• [Activity]: Word for word, the records below are to be set down again.

• [Given data]:
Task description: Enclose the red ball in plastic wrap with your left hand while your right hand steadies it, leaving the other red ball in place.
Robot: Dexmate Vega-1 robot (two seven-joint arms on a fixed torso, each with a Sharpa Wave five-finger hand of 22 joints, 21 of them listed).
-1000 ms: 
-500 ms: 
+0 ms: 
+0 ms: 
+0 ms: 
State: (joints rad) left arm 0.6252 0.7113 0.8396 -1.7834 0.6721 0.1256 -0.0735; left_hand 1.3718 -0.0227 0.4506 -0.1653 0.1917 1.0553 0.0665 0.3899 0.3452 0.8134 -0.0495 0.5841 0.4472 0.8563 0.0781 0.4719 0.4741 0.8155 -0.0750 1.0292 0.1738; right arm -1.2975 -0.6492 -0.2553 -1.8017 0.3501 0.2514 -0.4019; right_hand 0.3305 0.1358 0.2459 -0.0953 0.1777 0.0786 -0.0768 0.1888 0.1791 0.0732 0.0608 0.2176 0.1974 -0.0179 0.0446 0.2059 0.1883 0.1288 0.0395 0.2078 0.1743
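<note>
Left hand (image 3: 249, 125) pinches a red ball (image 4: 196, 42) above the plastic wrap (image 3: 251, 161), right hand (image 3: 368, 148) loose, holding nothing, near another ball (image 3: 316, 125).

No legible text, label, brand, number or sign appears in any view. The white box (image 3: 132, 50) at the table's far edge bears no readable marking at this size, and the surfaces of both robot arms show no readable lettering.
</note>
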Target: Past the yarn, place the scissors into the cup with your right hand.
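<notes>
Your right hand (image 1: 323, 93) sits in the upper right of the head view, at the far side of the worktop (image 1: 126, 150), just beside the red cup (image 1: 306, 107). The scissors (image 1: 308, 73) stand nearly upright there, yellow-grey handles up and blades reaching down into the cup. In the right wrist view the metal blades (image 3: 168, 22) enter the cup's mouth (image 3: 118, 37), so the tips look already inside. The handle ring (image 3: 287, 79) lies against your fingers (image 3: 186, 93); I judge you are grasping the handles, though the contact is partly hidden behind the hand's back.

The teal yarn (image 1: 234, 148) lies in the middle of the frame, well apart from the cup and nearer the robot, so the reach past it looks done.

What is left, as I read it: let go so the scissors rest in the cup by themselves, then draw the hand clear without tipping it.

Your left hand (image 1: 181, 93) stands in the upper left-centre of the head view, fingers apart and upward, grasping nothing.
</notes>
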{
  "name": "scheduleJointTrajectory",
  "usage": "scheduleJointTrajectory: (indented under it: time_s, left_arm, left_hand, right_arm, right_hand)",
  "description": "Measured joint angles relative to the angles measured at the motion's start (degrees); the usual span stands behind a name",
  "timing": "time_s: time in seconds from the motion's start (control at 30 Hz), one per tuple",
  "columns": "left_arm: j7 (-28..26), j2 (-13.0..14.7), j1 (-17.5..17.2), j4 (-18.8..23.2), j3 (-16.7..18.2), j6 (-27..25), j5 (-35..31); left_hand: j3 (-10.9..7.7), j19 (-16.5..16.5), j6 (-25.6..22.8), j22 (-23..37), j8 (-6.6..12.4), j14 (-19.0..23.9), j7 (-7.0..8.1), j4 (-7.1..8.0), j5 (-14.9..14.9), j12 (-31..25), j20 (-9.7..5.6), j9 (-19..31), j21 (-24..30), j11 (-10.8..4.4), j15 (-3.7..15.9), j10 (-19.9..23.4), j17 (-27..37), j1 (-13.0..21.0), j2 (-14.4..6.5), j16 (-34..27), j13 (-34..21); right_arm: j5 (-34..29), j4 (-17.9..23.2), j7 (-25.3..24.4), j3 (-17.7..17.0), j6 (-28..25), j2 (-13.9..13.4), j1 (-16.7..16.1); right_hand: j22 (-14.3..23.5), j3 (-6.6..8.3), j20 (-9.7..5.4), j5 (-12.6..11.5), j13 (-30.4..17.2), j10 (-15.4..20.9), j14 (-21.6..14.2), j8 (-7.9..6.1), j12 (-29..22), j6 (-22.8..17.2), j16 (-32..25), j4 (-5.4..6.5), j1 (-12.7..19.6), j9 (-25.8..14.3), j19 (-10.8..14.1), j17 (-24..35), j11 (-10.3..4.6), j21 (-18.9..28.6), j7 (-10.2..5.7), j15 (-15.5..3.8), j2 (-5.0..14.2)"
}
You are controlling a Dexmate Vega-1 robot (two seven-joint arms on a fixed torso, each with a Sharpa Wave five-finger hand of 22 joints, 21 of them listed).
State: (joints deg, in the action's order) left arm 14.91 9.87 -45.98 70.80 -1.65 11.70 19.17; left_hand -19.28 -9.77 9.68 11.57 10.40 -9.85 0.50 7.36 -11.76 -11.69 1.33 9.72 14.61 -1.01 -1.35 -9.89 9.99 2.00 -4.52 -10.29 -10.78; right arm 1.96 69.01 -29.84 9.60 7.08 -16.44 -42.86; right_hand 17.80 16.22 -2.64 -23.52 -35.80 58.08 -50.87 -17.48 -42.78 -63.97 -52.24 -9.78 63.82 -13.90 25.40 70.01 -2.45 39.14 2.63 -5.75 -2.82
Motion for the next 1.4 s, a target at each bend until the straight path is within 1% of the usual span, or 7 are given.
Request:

• [Response box]:
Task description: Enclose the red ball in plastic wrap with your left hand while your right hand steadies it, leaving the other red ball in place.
Robot: Dexmate Vega-1 robot (two seven-joint arms on a fixed torso, each with a Sharpa Wave five-finger hand of 22 joints, 21 of them listed).
-1000 ms: 
-500 ms: 
+0 ms: 
+0 ms: 
+0 ms: 
State: (joints rad) left arm 0.6252 0.7113 0.8396 -1.7834 0.6721 0.1256 -0.0735; left_hand 1.3718 -0.0227 0.4506 -0.1653 0.1917 1.0553 0.0665 0.3899 0.3452 0.8134 -0.0495 0.5841 0.4472 0.8563 0.0781 0.4719 0.4741 0.8155 -0.0750 1.0292 0.1738; right arm -1.2975 -0.6492 -0.2553 -1.8017 0.3501 0.2514 -0.4019; right_hand 0.3305 0.1358 0.2459 -0.0953 0.1777 0.0786 -0.0768 0.1888 0.1791 0.0732 0.0608 0.2176 0.1974 -0.0179 0.0446 0.2059 0.1883 0.1288 0.0395 0.2078 0.1743
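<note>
Left hand (image 3: 249, 125) pinches a red ball (image 4: 196, 42) above the plastic wrap (image 3: 251, 161), right hand (image 3: 368, 148) loose, holding nothing, near another ball (image 3: 316, 125).

No legible text, label, brand, number or sign appears in any view. The white box (image 3: 132, 50) at the table's far edge bears no readable marking at this size, and the surfaces of both robot arms show no readable lettering.
</note>
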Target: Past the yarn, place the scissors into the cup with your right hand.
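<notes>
Your right hand (image 1: 323, 93) sits in the upper right of the head view, at the far side of the worktop (image 1: 126, 150), just beside the red cup (image 1: 306, 107). The scissors (image 1: 308, 73) stand nearly upright there, yellow-grey handles up and blades reaching down into the cup. In the right wrist view the metal blades (image 3: 168, 22) enter the cup's mouth (image 3: 118, 37), so the tips look already inside. The handle ring (image 3: 287, 79) lies against your fingers (image 3: 186, 93); I judge you are grasping the handles, though the contact is partly hidden behind the hand's back.

The teal yarn (image 1: 234, 148) lies in the middle of the frame, well apart from the cup and nearer the robot, so the reach past it looks done.

What is left, as I read it: let go so the scissors rest in the cup by themselves, then draw the hand clear without tipping it.

Your left hand (image 1: 181, 93) stands in the upper left-centre of the head view, fingers apart and upward, grasping nothing.
</notes>
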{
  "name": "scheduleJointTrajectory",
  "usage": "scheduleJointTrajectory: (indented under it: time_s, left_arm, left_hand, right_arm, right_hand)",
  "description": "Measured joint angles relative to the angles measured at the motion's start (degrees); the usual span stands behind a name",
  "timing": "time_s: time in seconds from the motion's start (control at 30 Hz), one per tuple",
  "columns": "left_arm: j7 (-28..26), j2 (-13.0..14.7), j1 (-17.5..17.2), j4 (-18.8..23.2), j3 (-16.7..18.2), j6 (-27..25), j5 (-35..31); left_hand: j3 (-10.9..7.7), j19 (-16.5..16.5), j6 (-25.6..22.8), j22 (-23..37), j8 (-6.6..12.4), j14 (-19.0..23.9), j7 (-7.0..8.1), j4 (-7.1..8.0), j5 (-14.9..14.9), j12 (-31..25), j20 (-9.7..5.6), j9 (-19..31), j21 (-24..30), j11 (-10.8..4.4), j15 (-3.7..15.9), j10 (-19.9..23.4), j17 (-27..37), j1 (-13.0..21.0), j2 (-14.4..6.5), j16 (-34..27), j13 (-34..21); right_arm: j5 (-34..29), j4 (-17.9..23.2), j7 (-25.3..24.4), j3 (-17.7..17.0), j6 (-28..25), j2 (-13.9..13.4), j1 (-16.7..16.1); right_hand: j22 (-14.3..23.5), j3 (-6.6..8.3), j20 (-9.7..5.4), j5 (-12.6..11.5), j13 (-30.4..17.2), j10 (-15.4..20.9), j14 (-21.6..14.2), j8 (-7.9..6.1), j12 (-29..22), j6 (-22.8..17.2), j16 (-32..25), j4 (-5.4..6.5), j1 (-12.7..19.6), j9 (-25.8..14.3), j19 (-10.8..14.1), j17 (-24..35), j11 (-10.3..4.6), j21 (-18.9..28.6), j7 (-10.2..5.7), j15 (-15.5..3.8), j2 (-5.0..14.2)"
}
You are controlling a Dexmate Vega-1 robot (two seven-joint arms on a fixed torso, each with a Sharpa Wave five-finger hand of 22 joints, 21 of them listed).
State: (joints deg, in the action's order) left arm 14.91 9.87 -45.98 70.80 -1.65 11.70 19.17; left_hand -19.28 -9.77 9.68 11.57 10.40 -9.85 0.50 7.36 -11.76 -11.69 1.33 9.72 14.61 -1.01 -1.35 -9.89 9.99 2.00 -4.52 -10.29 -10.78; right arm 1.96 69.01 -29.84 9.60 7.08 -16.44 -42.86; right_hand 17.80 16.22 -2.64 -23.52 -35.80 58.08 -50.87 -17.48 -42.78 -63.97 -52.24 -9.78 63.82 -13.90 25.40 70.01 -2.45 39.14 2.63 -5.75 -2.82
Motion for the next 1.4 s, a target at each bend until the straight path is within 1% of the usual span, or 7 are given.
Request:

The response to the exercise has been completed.